_What you should do_
Which lines in the records below hold the word "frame"? Copy each of them.

** Opening Material provided block **

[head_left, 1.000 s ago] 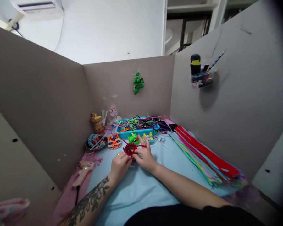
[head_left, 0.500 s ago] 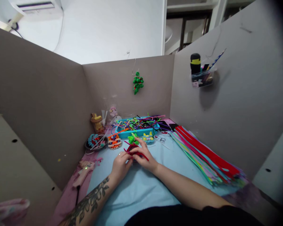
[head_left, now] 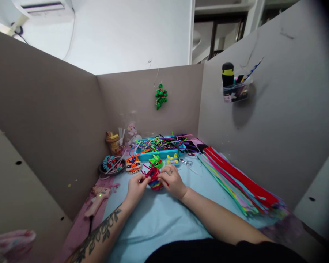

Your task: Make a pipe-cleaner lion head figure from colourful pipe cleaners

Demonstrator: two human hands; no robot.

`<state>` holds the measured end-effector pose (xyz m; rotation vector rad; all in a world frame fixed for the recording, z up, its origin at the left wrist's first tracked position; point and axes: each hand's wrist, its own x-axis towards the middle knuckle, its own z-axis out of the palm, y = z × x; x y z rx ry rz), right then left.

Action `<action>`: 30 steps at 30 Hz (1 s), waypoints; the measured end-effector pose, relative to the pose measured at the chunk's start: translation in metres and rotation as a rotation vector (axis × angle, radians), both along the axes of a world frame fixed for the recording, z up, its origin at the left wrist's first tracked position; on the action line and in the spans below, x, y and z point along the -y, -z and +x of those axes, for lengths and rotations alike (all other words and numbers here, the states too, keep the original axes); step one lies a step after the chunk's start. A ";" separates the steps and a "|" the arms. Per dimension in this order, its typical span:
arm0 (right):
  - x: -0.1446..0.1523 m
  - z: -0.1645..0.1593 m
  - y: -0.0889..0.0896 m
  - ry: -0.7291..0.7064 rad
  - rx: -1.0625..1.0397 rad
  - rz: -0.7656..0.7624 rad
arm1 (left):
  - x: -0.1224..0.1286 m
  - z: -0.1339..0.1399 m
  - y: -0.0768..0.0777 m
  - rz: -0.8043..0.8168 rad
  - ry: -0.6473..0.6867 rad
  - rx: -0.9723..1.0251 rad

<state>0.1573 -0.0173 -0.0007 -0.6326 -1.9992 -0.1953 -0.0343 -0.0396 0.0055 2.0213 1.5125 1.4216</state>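
Note:
A rounded pipe-cleaner craft (head_left: 156, 185) is between my hands, with red strands sticking up from its top and blue, yellow and green bands lower down. My left hand (head_left: 137, 187) pinches it at its left side, thumb and forefinger together. On the other side my right hand (head_left: 174, 182) is closed on it, fingers curled at the red strands. Just behind stands a green pipe-cleaner figure (head_left: 156, 161). A yellow and blue one (head_left: 172, 159) is beyond my right hand, and an orange and cream one (head_left: 133, 165) lies beyond my left.
A blue tray (head_left: 148, 156) heaped with loose pipe cleaners sits at the back. Scissors (head_left: 186, 162) lie right of the figures. Bundled pipe cleaners (head_left: 241, 179) stretch along the right. On the left are a dark bowl (head_left: 112, 169), a pink glue gun (head_left: 97, 202) and a lidded cup (head_left: 113, 143).
My hands have drawn apart a little, and the craft has turned so that its coloured bands show. My right fingers, partly stretched before, are now curled in.

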 end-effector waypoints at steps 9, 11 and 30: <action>0.001 -0.002 0.003 -0.187 0.036 -0.061 | -0.001 -0.007 -0.007 -0.010 0.048 -0.053; 0.000 -0.001 0.003 -0.197 -0.029 -0.141 | 0.002 -0.005 -0.006 0.096 0.079 -0.104; -0.027 0.001 0.001 -0.025 0.178 -0.344 | 0.001 -0.019 -0.005 0.324 -0.241 -0.087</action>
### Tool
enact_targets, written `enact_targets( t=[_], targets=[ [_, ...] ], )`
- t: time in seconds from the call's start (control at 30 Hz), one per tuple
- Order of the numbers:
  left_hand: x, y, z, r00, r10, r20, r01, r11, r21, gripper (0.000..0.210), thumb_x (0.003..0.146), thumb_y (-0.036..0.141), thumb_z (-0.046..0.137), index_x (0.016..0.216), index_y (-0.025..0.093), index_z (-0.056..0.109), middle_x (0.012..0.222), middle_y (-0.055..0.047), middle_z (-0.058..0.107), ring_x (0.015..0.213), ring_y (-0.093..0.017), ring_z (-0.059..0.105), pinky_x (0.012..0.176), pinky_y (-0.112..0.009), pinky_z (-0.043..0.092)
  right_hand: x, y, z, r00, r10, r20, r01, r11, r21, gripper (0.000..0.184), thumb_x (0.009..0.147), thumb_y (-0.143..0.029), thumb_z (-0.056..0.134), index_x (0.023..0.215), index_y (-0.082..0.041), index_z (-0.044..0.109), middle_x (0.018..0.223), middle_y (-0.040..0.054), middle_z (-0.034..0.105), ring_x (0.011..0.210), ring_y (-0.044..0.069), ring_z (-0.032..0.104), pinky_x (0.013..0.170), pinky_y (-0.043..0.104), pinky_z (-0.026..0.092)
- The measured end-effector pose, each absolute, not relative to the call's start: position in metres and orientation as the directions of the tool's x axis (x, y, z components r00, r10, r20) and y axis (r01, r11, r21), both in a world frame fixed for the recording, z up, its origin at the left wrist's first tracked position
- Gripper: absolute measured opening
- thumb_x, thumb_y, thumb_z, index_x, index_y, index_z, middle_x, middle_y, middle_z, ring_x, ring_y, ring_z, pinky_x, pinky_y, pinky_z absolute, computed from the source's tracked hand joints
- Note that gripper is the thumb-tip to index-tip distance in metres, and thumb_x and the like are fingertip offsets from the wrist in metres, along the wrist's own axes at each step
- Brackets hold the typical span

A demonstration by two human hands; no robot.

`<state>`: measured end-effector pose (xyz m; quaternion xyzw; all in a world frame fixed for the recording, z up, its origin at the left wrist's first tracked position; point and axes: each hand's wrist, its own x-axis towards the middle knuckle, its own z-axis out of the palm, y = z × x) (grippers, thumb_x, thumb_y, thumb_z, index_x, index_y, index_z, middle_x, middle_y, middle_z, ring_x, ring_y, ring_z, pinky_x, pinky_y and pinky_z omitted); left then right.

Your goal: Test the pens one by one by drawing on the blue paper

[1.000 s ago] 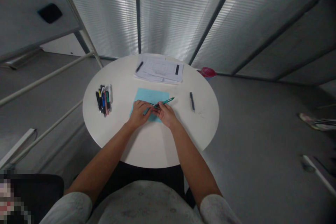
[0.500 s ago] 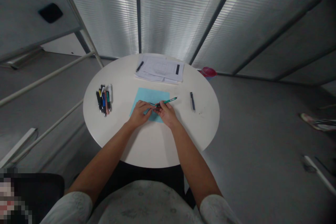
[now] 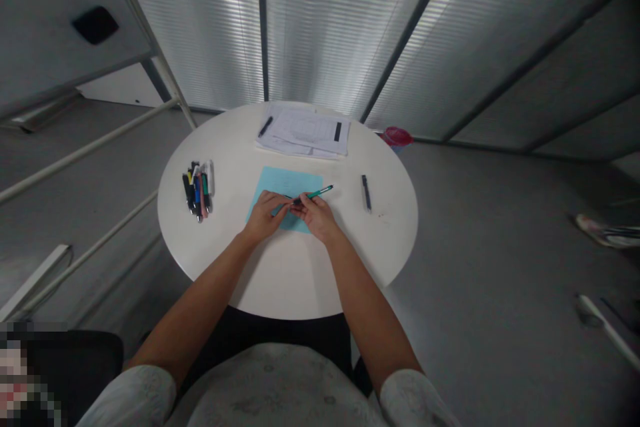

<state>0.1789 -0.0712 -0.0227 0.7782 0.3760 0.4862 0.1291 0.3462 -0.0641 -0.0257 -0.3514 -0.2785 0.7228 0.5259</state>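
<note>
A green pen (image 3: 320, 192) with a dark section at its lower end slants up to the right above a light blue sheet (image 3: 290, 178). My right hand (image 3: 318, 219) is closed around it, thumb on top. My left hand (image 3: 266, 217) is closed too, its thumb and fingers pinched together by the pen's lower left end. A thin dark bit shows at those fingertips, too small to name. Part of the blue sheet is hidden under both hands.
On the round white table (image 3: 290, 293), several pens (image 3: 199, 193) lie bunched at the left. A dark pen (image 3: 367, 193) lies at the right, near small specks. Printed papers (image 3: 305, 133) with a black pen (image 3: 265, 126) sit at the back. Beyond the edge stands a red-rimmed bin (image 3: 398, 137).
The green pen has shifted slightly down and left in my right hand, nearer my left fingertips. Both hands stay in nearly the same place.
</note>
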Motion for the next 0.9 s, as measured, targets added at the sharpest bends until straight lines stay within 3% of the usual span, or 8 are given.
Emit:
enact_targets(
  t=[0.4, 0.6, 0.77, 0.9],
  targets=[
    [0.1790, -0.0717, -0.0255, 0.272, 0.691, 0.670, 0.437, -0.709, 0.554, 0.018, 0.091, 0.028, 0.056, 0.099, 0.022, 0.070, 0.091, -0.007, 0.069, 0.087, -0.017, 0.060, 0.079, -0.036, 0.048, 0.3472, -0.0632, -0.0235, -0.172, 0.944, -0.283, -0.580, -0.329, -0.745, 0.039, 0.071, -0.025, 0.078, 0.100, -0.022, 0.052, 0.080, 0.0014, 0.073, 0.067, 0.015, 0.070, 0.069, 0.029, 0.058],
    [0.1795, -0.0722, -0.0258, 0.268, 0.671, 0.691, 0.431, -0.725, 0.537, 0.016, 0.090, 0.025, 0.057, 0.100, 0.021, 0.070, 0.091, -0.006, 0.068, 0.087, -0.017, 0.060, 0.079, -0.036, 0.049, 0.3467, -0.0633, -0.0236, -0.114, 0.965, -0.234, -0.566, -0.257, -0.783, 0.059, 0.069, -0.024, 0.078, 0.116, -0.028, 0.042, 0.079, -0.0027, 0.073, 0.063, 0.015, 0.069, 0.065, 0.031, 0.059],
    [0.1794, -0.0720, -0.0263, 0.265, 0.645, 0.717, 0.426, -0.746, 0.513, 0.015, 0.089, 0.024, 0.058, 0.100, 0.022, 0.069, 0.091, -0.006, 0.069, 0.087, -0.017, 0.061, 0.080, -0.035, 0.049, 0.3492, -0.0625, -0.0245, -0.230, 0.942, -0.245, -0.529, -0.333, -0.781, 0.035, 0.071, -0.030, 0.078, 0.096, -0.021, 0.056, 0.085, 0.0024, 0.074, 0.070, 0.014, 0.070, 0.067, 0.027, 0.058],
    [0.1804, -0.0722, -0.0273, 0.267, 0.650, 0.712, 0.433, -0.741, 0.514, 0.018, 0.090, 0.026, 0.058, 0.104, 0.024, 0.068, 0.092, -0.006, 0.069, 0.088, -0.017, 0.061, 0.080, -0.036, 0.050, 0.3494, -0.0637, -0.0230, -0.254, 0.930, -0.266, -0.509, -0.362, -0.780, 0.030, 0.068, -0.032, 0.081, 0.086, -0.019, 0.060, 0.081, 0.0021, 0.073, 0.066, 0.014, 0.069, 0.065, 0.026, 0.058]
  ],
)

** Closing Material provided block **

_Final answer_
`<state>` holds the measured end-effector pose (xyz m; rotation vector rad; all in a world frame fixed for the recording, z up, its origin at the left wrist's first tracked position; point and axes: each hand's wrist, its own x-axis towards the middle knuckle, its own z-axis out of the palm, y = z × x; x y z rx ry rz), right then left.
Action `<action>`: 30 steps at 30 Hz (1 s), waypoints; the measured end-effector pose, relative to the pose measured at the chunk's start: translation in metres and rotation as a rotation vector (axis × angle, radians), both along the axes of a world frame fixed for the recording, z up, its origin at the left wrist's first tracked position; on the action line and in the spans below, x, y and z point along the -y, -z and +x of those axes, for lengths and rotations alike (all other words and numbers here, the states too, keep the original axes); step one lies a step after the chunk's start. A ";" separates the steps and a "|" the arms. Per dimension in this order, its typical span:
- The measured end-effector pose, each absolute, not relative to the call's start: position in metres and orientation as the directions of the tool's x axis (x, y, z components r00, r10, r20) and y axis (r01, r11, r21), both in a world frame fixed for the recording, z up, its origin at the left wrist's first tracked position
`<state>`: measured end-effector pose (xyz m; quaternion xyzw; all in a world frame fixed for the recording, z up, its origin at the left wrist's first tracked position; point and axes: each hand's wrist, its own x-axis towards the middle knuckle, its own z-axis out of the palm, y = z × x) (grippers, thumb_x, thumb_y, thumb_z, index_x, index_y, index_z, middle_x, middle_y, middle_z, ring_x, ring_y, ring_z, pinky_x, pinky_y and pinky_z omitted); left then right.

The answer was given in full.